Evaluation¶

RAGforge's reason for being. Most RAG starter projects ship without a way to measure whether your retrieval or your prompt is actually any good — so "improvements" become vibes. RAGforge ships three embedding-based metrics that run in pure Python on CPU, no external API required.

rf eval data/sample/qa.jsonl --collection demo

+----------------+--------+
|  metric        |  mean  |
+----------------+--------+
| context_recall |  0.847 |
| answer_rel     |  0.781 |
| faithfulness   |  0.912 |
+----------------+--------+
n=120  ·  p50=620ms  ·  p95=1.4s

The metrics¶

`context_recall`¶

What fraction of the ground-truth ngrams appear in any retrieved context block?

This isolates the retrieval stage from the generation stage: a low number means your bi-encoder + reranker are not pulling the right passages, and no amount of prompt engineering will fix it.

`answer_relevance`¶

Cosine similarity between the question and the answer's embedding.

Penalizes empty or "I don't know" answers by hard-capping their score at 0.2. A useful proxy for "did the model actually try to answer?".

`faithfulness`¶

Fraction of answer sentences that are entailed by at least one context block.

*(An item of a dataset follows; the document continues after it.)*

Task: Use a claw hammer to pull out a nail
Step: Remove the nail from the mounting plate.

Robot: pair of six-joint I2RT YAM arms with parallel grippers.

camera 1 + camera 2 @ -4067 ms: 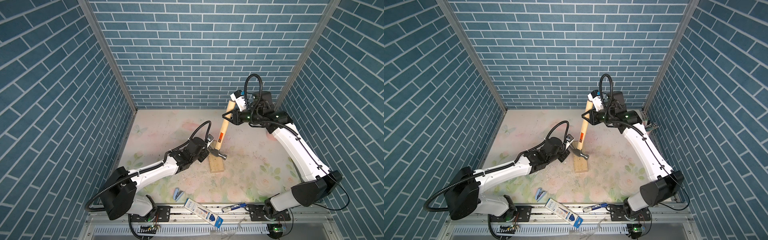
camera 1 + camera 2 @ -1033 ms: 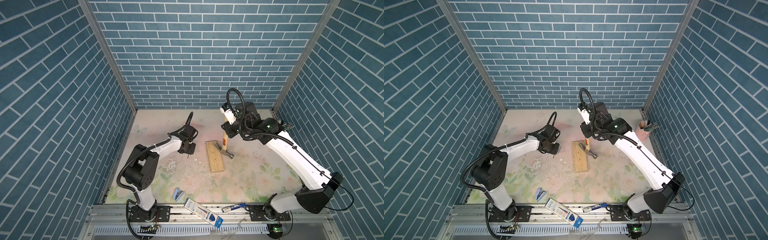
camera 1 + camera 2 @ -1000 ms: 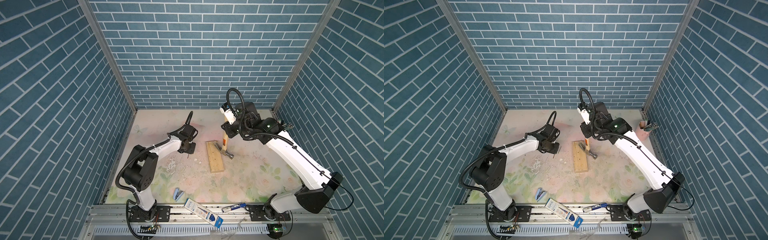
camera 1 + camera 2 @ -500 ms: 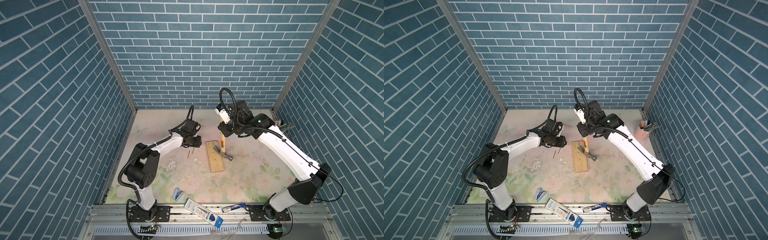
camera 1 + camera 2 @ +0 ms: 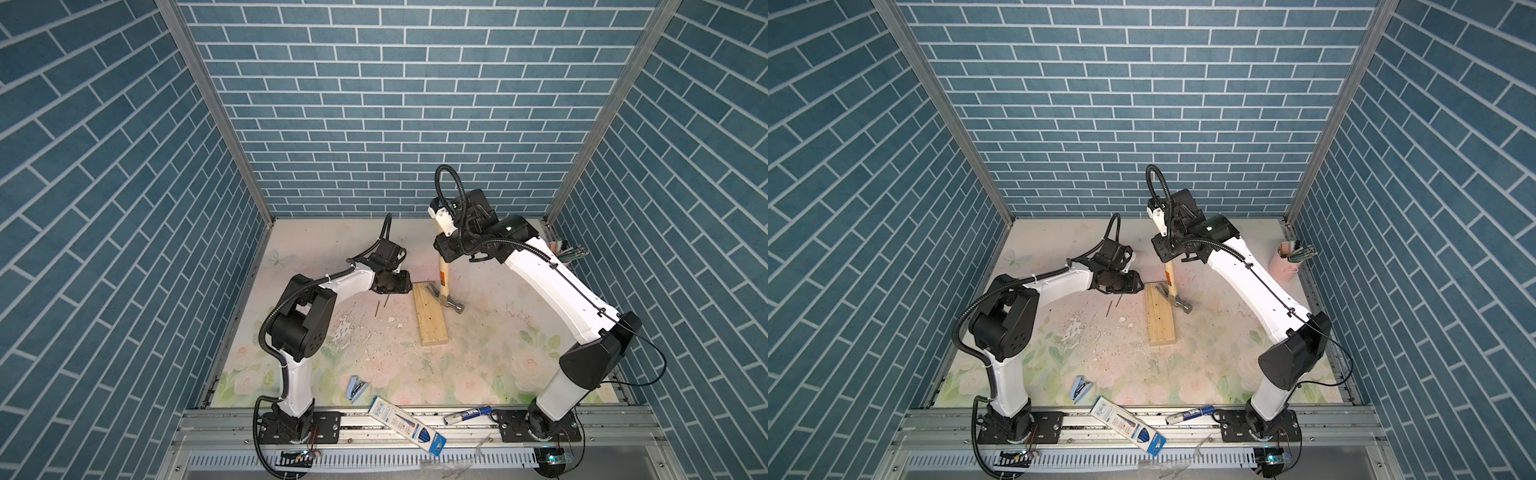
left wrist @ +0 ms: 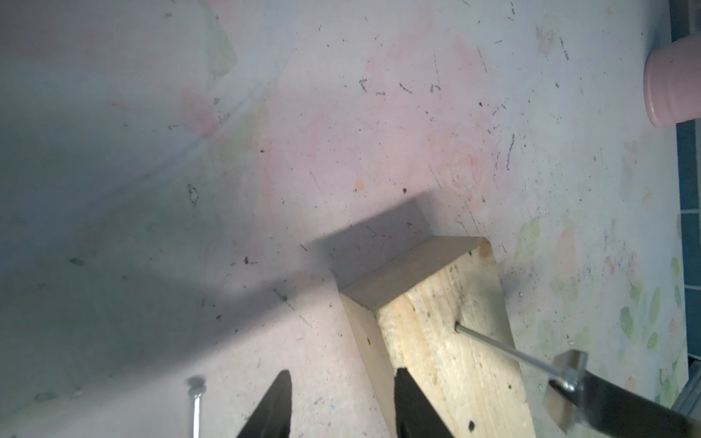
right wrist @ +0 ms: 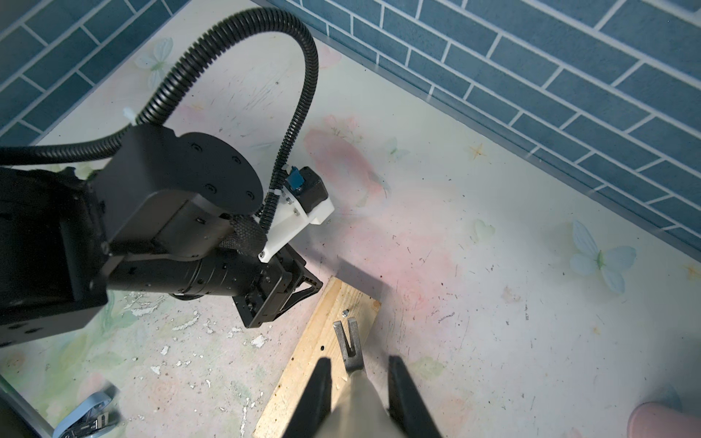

Specifically: an answer sentence is "supported" if its cosine similarity with some retrieved context block crosses τ=0.55. Useful for hallucination detection: a 1.0 score means every sentence has grounding.

Dataset format¶

JSONL, one object per line:

{"question": "How long is the refund window?", "ground_truth": "14 days"}
{"question": "How do I rotate an API key?",   "ground_truth": "Settings > API Keys > Rotate"}

ground_truth is optional but required for context_recall.

Programmatic use¶

from ragforge.eval import evaluate
from ragforge import Pipeline

rag = Pipeline.from_defaults(model_id="Qwen/Qwen2.5-3B-Instruct")
rag.ingest(["data/sample/"])

samples = []
for q in questions:
    a = rag.ask(q["question"])
    samples.append({
        "question": q["question"],
        "answer": a.text,
        "contexts": [s.text for s in a.sources],
        "ground_truth": q.get("ground_truth"),
    })

res = evaluate(samples, encoder=rag.encoder)
print(res["means"])

Compatibility with RAGAS¶

The metrics and dataset format match the RAGAS conventions — you can swap one for the other without touching the orchestration code. RAGAS adds NLI-based faithfulness via an LLM judge if you want stricter eval.